Sunday, June 20, 2010

Thrift, Wealth & Velveeta Cheese

I guess the new trend spawned by the Great Recession is to adopt "thrift" as our operating theory although I am not altogether sure "thrift" is good for job creation, at least in the short run.

Many people could probably benefit from thinking about thrift and true wealth in terms of being less ostentatious and less insecure. If you came from or ever hung around "old money", you're likely to find the family wearing clothes that they have owned for 20+ years, driving orange diesel-fueled Mercedes Benz wagons from the early 1980s, letting parts of their houses go to Hell, slipcovering old furniture, talking about ideas, books and music instead of other people and never, ever, talking about what material things they have or don't have. Save money, buy quality stuff and never get rid of it until it's completely destroyed. The Lily Pultizer shift dress, purchased in 1962, still looks good. If it still fits, why get a new one?

You probably won't find a flat screen television in their houses. (By the way, it's "houses", not "homes", i.e., "I live in a neighborhood where all the houses have marvelous shade trees" or, "what a wonderful house..." Trust me on this.)

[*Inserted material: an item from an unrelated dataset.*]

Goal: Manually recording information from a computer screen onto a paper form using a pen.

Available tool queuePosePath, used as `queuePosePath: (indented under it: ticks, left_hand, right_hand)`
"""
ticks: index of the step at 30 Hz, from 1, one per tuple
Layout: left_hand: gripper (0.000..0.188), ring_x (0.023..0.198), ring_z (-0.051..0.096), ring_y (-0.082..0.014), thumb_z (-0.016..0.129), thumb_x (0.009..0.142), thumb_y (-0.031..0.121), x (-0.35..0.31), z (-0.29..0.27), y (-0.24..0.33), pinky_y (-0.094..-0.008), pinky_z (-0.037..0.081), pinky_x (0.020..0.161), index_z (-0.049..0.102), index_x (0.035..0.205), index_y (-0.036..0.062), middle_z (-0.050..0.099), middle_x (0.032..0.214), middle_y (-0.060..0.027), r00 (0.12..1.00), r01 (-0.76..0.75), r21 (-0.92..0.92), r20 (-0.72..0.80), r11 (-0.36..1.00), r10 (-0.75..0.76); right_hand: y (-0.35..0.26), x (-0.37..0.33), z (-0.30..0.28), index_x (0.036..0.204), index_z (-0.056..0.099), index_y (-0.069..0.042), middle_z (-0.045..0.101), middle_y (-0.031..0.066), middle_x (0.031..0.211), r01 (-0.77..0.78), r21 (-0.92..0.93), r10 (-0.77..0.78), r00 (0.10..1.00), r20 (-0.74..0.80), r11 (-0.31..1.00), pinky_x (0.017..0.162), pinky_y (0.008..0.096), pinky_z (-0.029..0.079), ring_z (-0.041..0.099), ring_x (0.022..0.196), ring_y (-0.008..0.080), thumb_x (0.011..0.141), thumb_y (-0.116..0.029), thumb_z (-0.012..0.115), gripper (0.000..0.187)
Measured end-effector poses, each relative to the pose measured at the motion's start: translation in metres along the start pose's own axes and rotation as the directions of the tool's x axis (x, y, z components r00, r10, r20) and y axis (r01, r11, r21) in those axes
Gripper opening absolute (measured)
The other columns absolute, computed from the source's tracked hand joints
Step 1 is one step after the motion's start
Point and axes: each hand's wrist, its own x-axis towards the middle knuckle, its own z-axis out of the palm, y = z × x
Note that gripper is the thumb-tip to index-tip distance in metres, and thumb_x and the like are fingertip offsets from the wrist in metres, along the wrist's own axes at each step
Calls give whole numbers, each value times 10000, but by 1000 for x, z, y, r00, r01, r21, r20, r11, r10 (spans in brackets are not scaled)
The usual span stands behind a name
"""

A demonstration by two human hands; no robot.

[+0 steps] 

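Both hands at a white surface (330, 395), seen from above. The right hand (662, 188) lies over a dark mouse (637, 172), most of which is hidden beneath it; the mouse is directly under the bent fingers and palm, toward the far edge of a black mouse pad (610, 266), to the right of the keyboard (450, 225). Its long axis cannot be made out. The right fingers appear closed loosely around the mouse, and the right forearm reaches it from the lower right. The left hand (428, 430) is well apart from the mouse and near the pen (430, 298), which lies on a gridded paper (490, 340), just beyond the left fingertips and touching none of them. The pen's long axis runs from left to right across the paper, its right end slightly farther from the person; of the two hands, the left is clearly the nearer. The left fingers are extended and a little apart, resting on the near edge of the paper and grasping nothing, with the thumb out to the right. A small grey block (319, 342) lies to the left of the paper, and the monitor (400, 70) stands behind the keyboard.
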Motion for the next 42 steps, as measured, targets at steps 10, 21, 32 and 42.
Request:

You will often see their philanthropy listed at the back of a publication under the name "Anonymous". They are quieter, better listeners and if they talk about politics or religion, they'll be gentle about yours and won't talk much about theirs. Often, they are lousy cooks but superb bartenders so by the time you're eating, you don't care what they made or who made it. (Please wait until the hostess picks up her fork before you pick up yours and compliment whatever was burned in your honor.) You'll leave knowing very little about them because they value their privacy more than whatever cash they have lying around (which probably isn't as much as you think). They probably spend far less than you do on an annual basis except for property taxes. If they trust you, you're a friend forever - but probably not too close. If they don't trust you, they will be even more polite than if they did trust you. They appreciate a hand-written thank you note, lending them a book you enjoyed or inviting them to a picnic instead of a restaurant. Obviously, not everyone can or would want to live that way, but if I had limited choices, I'd probably choose that lifestyle over many others. The best part is that you can adopt any political stripe you like, be eccentric and wonderfully witty and will never be nervous hosting a dinner party and can even run for office if you're genuinely humble and let others deal with fundraising.